Columna de Diego Navarrete: Cárcel de alta seguridad, una discusión mezquina

Cárcel de alta seguridad, una discusión mezquina
Cárcel de alta seguridad, una discusión mezquina


La cárcel, como hoy día la comprendemos, es una institución relativamente reciente en la historia. Desde antiguo han existido lugares para retener a los enjuiciados antes del castigo, pero solo a partir del S. XVIII la cárcel empezó a ser utilizada como una pena en sí misma. Su origen tiene motivos humanitarios, pues vino a sustituir castigos físicos como las torturas, azotes y ejecuciones públicas, que terminaban banalizando la sanción al convertirla en espectáculo y generaban empatía hacia el delincuente, en lugar de conminar el mensaje de que la ley debía ser respetada. Su creación trajo consigo una consecuencia (in)deseada: el castigo público -que ofendía a los buenos ciudadanos- quedó oculto tras los muros. Y ojos que no ven, no pueden escandalizarse. Así, la cárcel se volvió el lugar en que las sociedades ocultan sus miserias.

Esta imagen ilumina lo que hay detrás de la discusión que se ha generado sobre la construcción de una nueva cárcel de alta seguridad anunciada por el gobierno, donde parecen confluir todas las mezquindades de la política.

Primero, la medida en sí misma no forma parte de una política pública robusta en materia de delincuencia y crimen organizado. Ciertamente no es negativo, pero pretender que este fenómeno se detiene aquí -o con la dictación de una ley- es desconocer la complejidad del problema, y hacer caso omiso de la realidad carcelaria chilena. Así, no se consideran cuestiones de gestión asociadas a inteligencia y coordinación policial, trabajo territorial y programas de prevención; ni tampoco la existencia de cárceles sobrepobladas, que son dirigidas por una institucionalidad débil y porosa a la corrupción; que reproducen situaciones graves de violencia; y que carecen de mecanismos de control (juzgados de ejecución) y programas efectivos de reinserción. La pregunta cae de cajón: ¿la construcción de una nueva cárcel, dadas estas condiciones, contribuye a solucionar el problema? Huele a populismo penal.

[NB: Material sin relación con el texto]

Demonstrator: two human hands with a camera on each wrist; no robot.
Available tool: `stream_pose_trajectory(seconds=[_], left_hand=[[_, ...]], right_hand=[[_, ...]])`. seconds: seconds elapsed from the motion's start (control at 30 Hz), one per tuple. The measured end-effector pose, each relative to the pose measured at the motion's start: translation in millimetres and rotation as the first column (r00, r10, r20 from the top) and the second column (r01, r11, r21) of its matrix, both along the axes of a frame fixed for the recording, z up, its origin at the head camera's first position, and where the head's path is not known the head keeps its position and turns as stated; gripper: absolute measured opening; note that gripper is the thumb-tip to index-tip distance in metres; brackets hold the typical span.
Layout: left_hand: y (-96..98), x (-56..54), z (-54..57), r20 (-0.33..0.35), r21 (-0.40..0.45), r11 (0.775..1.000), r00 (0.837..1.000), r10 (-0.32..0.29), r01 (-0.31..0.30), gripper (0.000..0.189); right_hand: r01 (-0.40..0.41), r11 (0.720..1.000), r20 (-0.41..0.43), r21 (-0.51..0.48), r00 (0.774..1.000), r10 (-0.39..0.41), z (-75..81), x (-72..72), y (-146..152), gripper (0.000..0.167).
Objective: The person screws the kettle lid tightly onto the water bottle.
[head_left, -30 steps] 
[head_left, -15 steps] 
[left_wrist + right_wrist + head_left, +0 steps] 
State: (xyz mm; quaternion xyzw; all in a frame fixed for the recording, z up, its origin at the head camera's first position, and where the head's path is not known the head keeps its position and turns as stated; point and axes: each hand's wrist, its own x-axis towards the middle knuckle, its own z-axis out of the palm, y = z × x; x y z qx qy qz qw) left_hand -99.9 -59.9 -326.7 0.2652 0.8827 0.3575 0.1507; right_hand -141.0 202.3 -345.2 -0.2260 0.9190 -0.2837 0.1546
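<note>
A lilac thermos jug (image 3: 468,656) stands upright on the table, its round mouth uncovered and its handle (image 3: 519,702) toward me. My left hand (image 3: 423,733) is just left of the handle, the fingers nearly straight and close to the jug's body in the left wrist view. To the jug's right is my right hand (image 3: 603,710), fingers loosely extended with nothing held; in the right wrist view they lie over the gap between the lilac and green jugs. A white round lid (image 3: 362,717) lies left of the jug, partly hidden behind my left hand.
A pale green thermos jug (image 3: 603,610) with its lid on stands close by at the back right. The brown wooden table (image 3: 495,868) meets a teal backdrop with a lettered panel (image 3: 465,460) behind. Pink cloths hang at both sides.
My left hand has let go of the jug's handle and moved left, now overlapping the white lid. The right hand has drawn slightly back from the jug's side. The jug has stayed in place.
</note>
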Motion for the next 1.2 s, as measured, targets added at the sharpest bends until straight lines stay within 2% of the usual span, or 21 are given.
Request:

Segundo, y prueba de lo anterior, es que la discusión no versa sobre los méritos de este nuevo recinto carcelario, sino sobre su ubicación. Todos quieren que se haga, pero nadie la desea en su barrio. La alcaldesa de Santiago se opone a su construcción en su comuna -el lugar más lógico de emplazamiento por la cercanía de tribunales e infraestructura carcelaria existente- sin ofrecer razones técnicas ni un lugar más adecuado para ello. Mientras tanto, otro diputado de palabra fácil sugiere, con más odiosidad que argumentos serios, que se construya en el barrio alto. Todos van detrás de los aplausos, pero nadie quiere asumir los costos.

Finalmente, el gobierno ha declarado que pedirá que se exima al proyecto de una serie de trámites y permisos para priorizar tiempos de ejecución rápidos. Justo cuando la permisología es un tema sensible, esta petición constituye un reconocimiento -y hasta cierto punto una burla- de que existe una burocracia excesiva que ahoga cientos de iniciativas ciudadanas, grandes y pequeñas, pero ello no será impedimento que demore los antojos de la política.

Un resumen de lo que está mal. Es un anuncio que no consideran la complejidad técnica del problema, en que nadie quiere asumir los costos, y en la que abiertamente se exige un tratamiento más beneficioso para el gobierno de turno. El precio que se paga es la renuncia a políticas de estado, con fundamentos técnicos y acciones coordinadas, que fortalezcan la institucionalidad y enfrenten adecuadamente los problemas que reclama la ciudadanía. Históricamente la cárcel ha sido un lugar en que se esconden nuestras miserias como sociedad. Irónicamente, este proyecto carcelario las ha dejado todas a la vista.